O Dia em que vi Deus



Natal é a "despapainoelização" do espírito. É quando o coração torna-se manjedoura e, aberto ao outro, acolhe, abraça, acarinha. Violenta-se quem faz da festa do Menino Jesus uma troca insana de mercadorias. Quantas ausências nesses presentes!

Em pleno verão, nos trópicos, o corpo empanturra-se de nozes e castanhas, vinhos e carnes gordas, sem que se faça presente junto àqueles que, caídos à beira do caminho, aguardam um gesto samaritano.


Criança em Minas, aprendi com meus pais a depositar junto ao presépio a lista de meus sonhos. Nada de pedidos a Papai Noel. No decorrer do Advento, eu engordava a lista: a cura de um parente enfermo; um emprego para o filho da lavadeira; a paz no mundo.
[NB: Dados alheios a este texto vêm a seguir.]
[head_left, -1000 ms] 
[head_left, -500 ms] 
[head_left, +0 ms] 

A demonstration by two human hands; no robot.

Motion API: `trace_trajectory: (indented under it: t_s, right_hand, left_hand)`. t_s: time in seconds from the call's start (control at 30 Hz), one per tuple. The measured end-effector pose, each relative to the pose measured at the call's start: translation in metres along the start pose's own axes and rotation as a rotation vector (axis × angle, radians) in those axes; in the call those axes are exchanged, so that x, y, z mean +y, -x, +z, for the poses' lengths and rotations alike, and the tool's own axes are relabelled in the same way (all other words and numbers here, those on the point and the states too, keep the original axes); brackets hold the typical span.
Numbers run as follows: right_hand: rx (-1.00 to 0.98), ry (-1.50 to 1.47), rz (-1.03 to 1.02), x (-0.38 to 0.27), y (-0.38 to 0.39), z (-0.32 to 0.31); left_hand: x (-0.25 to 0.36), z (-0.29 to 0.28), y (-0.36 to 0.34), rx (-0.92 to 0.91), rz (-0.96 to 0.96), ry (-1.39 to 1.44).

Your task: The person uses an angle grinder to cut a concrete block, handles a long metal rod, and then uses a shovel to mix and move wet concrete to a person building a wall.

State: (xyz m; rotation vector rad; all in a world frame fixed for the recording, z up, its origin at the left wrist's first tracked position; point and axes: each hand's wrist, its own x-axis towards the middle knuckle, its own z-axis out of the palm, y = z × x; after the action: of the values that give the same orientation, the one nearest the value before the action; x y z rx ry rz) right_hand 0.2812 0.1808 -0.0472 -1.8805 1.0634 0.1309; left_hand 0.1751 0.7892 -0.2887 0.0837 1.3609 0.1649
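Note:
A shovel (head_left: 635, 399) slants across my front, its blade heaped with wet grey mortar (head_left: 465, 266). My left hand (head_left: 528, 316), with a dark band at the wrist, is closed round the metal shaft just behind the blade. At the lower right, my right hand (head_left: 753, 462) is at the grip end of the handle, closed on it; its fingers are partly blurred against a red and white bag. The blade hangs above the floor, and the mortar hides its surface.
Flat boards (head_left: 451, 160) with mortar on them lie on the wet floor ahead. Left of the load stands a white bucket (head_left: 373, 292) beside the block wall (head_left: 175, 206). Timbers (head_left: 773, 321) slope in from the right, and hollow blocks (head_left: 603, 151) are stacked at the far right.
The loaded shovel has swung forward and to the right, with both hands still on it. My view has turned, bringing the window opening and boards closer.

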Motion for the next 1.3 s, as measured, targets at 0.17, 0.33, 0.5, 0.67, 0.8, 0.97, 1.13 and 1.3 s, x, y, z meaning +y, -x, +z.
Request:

Meu pai insistia para que eu registrasse meus sonhos mais íntimos. Aos oito anos, escrevi: "Quero ver Deus". Minha mãe ponderou: "Não basta Nossa Senhora, como as crianças de Fátima?" Não, eu queria ver Deus Pai. Nem imagens dele eu encontrava nas igrejas, que exibem, de sobejo, ícones de Jesus e pombas que evocam o Espírito Santo.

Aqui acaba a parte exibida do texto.